De esa forma, y tras la intensa presión que ejercen en todos los órdenes (medios de comunicación, redes sociales, universidades, colectivos al uso, foros endogámicos?) han conseguido que gran parte de la sociedad esté amordazada, censurada, asustada por si dice algo que a ellos y a ellas les resulte inconveniente o consideren reaccionario. Cuando se produce uno de esos casos se movilizan al unísono, en comandita, perfectamente coordinados para machacar, hostigar y acosar inclementes al infractor o a la infractora hasta casi hacerle perder su dignidad, su libertad de pensamiento, de expresión, de opinión. Un ejército de sicofantes que persiguen a los trasgresores hasta excomulgarlos por decreto inapelable del Gran Hermano de la Infalibilidad Eterna. La nueva Inquisición. Y ahora, con las redes sociales, todavía más. Cualquier desliz que consideren fuera de lo políticamente correcto, es fustigado sin piedad con el azote del escarnio, de la humillación pública. Recuerda, infaustamente, aquellos aterradores años de la revolución cultural china de Mao donde el populacho era incitado a denunciar en público a los supuestos disidentes de la verdad comunista revelada, a los antisociales, a los burgueses de vesanias recidivas. Si no lo recuerdan (muchos de nuestros progres conceptuales no lo han visto en su vida ni quieren verlo), acudan a cualquier grabación televisiva de aquella época, revisen las imágenes, y comprobarán la degradación pública, la cruel y vergonzosa ignominia a la que fueron sometidas esas personas. Por cierto, ¿se parece el llamado «escrache» algo a todo eso? Contesten después de haberse duchado, es conveniente.

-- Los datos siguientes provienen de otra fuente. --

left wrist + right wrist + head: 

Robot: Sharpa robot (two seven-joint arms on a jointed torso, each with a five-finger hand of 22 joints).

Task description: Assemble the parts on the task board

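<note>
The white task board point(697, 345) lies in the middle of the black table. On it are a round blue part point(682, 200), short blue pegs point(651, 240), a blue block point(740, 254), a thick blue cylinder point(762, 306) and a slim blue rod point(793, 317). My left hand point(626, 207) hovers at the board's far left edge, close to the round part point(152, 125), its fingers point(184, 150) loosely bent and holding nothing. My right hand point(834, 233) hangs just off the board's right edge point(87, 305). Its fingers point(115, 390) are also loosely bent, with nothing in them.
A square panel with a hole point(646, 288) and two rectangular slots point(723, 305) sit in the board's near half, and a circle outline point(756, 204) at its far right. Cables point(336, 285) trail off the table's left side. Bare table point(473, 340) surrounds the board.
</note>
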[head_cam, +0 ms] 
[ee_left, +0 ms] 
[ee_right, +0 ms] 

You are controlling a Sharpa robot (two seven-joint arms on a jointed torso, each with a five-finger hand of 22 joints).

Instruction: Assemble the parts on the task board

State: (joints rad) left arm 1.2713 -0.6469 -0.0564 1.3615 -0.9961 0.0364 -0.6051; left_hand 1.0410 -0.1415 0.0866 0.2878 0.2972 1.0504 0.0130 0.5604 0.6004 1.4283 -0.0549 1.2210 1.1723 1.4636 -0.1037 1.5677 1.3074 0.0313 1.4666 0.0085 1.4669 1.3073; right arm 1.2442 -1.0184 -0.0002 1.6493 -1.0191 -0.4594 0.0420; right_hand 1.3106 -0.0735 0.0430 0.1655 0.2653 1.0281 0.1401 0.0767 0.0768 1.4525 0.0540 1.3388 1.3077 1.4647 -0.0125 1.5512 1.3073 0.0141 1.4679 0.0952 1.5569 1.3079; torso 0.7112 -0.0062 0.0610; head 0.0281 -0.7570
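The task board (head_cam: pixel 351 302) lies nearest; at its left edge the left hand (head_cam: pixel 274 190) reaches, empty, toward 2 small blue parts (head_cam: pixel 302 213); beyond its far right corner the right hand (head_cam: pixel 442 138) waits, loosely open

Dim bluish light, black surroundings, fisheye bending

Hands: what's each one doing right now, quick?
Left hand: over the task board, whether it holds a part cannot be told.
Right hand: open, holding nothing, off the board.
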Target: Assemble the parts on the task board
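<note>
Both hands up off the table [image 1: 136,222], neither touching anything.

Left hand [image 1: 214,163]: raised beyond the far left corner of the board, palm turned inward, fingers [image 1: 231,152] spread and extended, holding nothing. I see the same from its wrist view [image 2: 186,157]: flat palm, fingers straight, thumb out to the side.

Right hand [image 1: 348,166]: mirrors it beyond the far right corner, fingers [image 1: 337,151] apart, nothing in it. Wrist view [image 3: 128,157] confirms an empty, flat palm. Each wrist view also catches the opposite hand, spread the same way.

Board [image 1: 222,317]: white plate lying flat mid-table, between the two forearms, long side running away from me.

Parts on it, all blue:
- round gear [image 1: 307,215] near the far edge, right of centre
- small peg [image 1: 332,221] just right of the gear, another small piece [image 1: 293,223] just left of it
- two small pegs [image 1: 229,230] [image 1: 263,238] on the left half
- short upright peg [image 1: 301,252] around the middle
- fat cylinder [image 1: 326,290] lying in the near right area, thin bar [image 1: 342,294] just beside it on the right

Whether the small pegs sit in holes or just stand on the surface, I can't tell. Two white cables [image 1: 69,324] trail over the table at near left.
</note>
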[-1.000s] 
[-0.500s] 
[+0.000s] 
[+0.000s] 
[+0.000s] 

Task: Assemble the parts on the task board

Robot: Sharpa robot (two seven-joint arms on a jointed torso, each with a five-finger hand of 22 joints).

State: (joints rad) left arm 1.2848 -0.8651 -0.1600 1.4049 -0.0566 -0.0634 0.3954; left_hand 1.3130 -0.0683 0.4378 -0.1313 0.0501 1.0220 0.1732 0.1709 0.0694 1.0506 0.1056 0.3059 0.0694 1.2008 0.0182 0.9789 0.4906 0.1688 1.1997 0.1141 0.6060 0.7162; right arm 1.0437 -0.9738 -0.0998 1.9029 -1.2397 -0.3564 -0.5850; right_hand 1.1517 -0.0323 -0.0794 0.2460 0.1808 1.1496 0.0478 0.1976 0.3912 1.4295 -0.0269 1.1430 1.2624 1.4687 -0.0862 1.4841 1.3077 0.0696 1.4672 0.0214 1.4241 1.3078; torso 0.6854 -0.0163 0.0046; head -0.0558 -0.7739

¿Se atreve alguna o alguno de ustedes dos a comentar, escribir u opinar, con respeto, pero desde la democrática e imprescindible discrepancia, desde otra óptica que no sea la políticamente correcta o demagógicamente rentable, asuntos como la inmigración ilegal y los grupos mafiosos e intereses ocultos que en muchos casos está detrás de ella; ¿o sobre el debate serio, humanitario, respetuoso, sin demagogia populista, de la inmigración?; ¿o sobre la mendicidad controlada -con explotación incluida de niños, de discapacitados- por mafias sin que nadie se inmute porque está mal visto?; ¿o sobre la trata de blancas y otros delitos cometidos por mafias extranjeras que han venido con esa exclusiva finalidad?

¿Se atreven a opinar y escribir sobre por qué no ocupa absoluta prioridad y continuas manifestaciones de protesta en el mundo progre, en el del feminismo de salón, asuntos como las aberraciones y abusos contra la mujer, contra sus derechos, en los países islámicos; o sobre las violaciones a mujeres y niñas en el Estado Islámico, con Boko Haram?; ¿o sobre los matrimonios forzados, la poligamia o las ablaciones? ¿Se atreven a opinar sobre la doble vara de medir cuando nos hablan solo de islamofobia y nunca de cristianofobia?; ¿o sobre la persecución de cristianos en países islámicos al tiempo que estos exigen mezquitas en occidente?; ¿o sobre el absoluto desprecio por los derechos humanos en esos países? ¿Se atreven a opinar y discrepar, con respeto, sobre los casos (muchos o pocos) de denuncias falsas en temas de violencia de género (hay quienes lo han hecho, siendo además mujeres, y la «ortodoxia» las ha tachado de mujeres machistas, ha pedido para ellas la excomunión de por vida, el despido, la retirada de sus artículos, el destierro físico e intelectual, el boicot a sus actos públicos, el desprecio). ¿Se atreven quizá los escritores, los periodistas, los intelectuales, los comunicadores sociales, los profesores, las universidades, los políticos, los sindicatos, los colectivos ciudadanos, la mayoría de ONG? Muy pocos, y mucho menos en elecciones. Pues eso, el cansancio del silencio.